Administration of juvenile justice
59. The Committee regrets that no new developments in the area of juvenile justice have occurred since the initial State party report was submitted in 1994.
60. The Committee reiterates its previous recommendations (CRC/C/15/Add.21): The State party should undertake a comprehensive review of legislation in the light of the Convention and international standards such as the Beijing Rules, the Riyadh Guidelines and the United Nations Rules for the Protection of Juveniles Deprived of their Liberty and the Vienna Guidelines for Action on Children in the Criminal Justice System. Attention should be paid to measures of rehabilitation and social reintegration, in line with article 39 of the Convention. The Committee recommends to the State party to seek assistance from the Office of the United Nations High Commissioner for Human Rights (OHCHR), the Centre for International Crime Prevention, the International Network on Juvenile Justice and UNICEF through the Coordination Panel on Juvenile Justice.

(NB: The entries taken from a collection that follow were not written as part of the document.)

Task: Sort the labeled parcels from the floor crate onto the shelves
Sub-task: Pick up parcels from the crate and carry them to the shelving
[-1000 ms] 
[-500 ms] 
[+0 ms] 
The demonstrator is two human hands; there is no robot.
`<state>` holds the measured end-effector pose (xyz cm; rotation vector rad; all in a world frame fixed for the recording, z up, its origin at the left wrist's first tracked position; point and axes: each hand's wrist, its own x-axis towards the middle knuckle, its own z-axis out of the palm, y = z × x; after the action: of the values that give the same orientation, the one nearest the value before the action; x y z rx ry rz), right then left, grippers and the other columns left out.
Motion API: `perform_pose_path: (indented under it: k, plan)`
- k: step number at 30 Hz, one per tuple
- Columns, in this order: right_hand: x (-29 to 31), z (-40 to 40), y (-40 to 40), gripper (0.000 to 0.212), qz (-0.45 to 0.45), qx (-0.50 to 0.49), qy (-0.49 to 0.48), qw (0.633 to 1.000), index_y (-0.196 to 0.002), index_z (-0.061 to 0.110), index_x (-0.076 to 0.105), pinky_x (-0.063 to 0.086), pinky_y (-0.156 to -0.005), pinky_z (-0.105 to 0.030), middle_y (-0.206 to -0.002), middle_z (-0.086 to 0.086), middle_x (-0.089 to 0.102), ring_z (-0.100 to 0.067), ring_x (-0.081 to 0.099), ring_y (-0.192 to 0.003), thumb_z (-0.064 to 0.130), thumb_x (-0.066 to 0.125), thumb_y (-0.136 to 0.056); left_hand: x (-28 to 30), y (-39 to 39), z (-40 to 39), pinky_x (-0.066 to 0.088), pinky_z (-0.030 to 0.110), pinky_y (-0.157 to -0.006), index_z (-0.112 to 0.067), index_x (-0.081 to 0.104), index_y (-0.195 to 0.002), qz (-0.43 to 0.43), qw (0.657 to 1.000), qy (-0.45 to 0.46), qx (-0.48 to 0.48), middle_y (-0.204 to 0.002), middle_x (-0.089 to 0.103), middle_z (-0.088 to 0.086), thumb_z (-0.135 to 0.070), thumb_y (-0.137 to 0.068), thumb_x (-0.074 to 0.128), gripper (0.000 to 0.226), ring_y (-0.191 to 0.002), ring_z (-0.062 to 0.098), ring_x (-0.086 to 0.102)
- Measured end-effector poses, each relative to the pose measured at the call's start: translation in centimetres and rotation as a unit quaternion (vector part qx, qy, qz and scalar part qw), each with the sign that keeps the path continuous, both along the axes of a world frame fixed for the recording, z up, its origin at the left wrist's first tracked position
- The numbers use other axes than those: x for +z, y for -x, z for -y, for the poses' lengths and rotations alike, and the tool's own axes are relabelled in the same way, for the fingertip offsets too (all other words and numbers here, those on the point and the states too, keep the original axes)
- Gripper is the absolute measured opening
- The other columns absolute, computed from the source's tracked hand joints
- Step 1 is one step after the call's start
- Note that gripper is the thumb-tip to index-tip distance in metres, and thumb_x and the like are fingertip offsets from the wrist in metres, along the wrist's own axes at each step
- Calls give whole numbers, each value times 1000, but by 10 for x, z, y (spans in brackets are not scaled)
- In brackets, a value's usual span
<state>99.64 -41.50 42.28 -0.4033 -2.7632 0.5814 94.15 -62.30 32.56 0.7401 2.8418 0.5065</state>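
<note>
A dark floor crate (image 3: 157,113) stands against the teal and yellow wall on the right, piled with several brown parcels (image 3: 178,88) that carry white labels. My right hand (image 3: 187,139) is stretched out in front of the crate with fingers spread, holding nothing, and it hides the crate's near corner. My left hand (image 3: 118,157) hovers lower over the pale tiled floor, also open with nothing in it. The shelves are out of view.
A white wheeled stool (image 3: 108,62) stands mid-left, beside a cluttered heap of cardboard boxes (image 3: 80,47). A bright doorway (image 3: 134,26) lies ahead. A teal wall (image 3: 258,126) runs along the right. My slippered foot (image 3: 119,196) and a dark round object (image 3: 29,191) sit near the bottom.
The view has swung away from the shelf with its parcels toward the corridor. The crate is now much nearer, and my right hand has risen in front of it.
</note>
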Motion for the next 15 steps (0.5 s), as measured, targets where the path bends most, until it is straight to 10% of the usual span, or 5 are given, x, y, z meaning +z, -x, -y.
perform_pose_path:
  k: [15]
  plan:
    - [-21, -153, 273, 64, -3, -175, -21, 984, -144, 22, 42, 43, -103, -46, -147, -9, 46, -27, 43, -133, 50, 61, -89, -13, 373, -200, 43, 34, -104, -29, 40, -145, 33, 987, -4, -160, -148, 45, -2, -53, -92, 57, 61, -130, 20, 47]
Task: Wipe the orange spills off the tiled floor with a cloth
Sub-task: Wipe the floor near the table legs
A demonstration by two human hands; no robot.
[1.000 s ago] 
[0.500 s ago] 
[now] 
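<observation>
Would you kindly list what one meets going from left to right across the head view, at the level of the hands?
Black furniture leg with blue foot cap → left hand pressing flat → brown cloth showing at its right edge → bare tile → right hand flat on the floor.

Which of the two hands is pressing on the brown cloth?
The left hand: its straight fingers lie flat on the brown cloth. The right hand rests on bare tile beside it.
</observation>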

Sexual exploitation and sexual abuse
61. The Committee is concerned at the insufficient data on and awareness of the phenomenon of commercial sexual exploitation of children in Jordan, and the absence of a comprehensive and integrated approach to prevent and combat it.
62. The Committee recommends to the State party to undertake a national study on the nature and extent of commercial sexual exploitation of children, and that disaggregated data be compiled and kept up to date to serve as a basis for designing measures and evaluating progress. The Committee recommends to the State party to review its legislation and ensure that it criminalizes the sexual abuse and exploitation of children and penalizes all offenders, whether Jordanian or foreign, while ensuring that the child victims are not penalized. The Committee recommends to the State party to: ensure that laws concerning the sexual exploitation of children are gender neutral; simplify procedures so that responses are appropriate, timely, child friendly and sensitive to victims; and vigorously pursue enforcement. Rehabilitation programmes and shelters should be established for child victims of sexual abuse and exploitation. There is a need to train personnel working with child victims adequately. The Committee recommends to the State party to carry out awareness-raising campaigns to sensitize and mobilize the general public on the child's right to physical and mental integrity and to be protected from sexual exploitation.
9. Dissemination of the reports
63. Finally, the Committee recommends that in accordance with article 44, paragraph 6, of the Convention, the second periodic report presented by the State party be made widely available to the public at large and that consideration be given to the publication of the report along with the written answers to the list of issues raised by the Committee, the relevant summary records of the discussion and the concluding observations adopted by the Committee following its consideration of the report. Such a document should be widely distributed in order to generate debate on and awareness of the Convention and its implementation and monitoring within the Government, the Parliament and the general public, including concerned NGOs.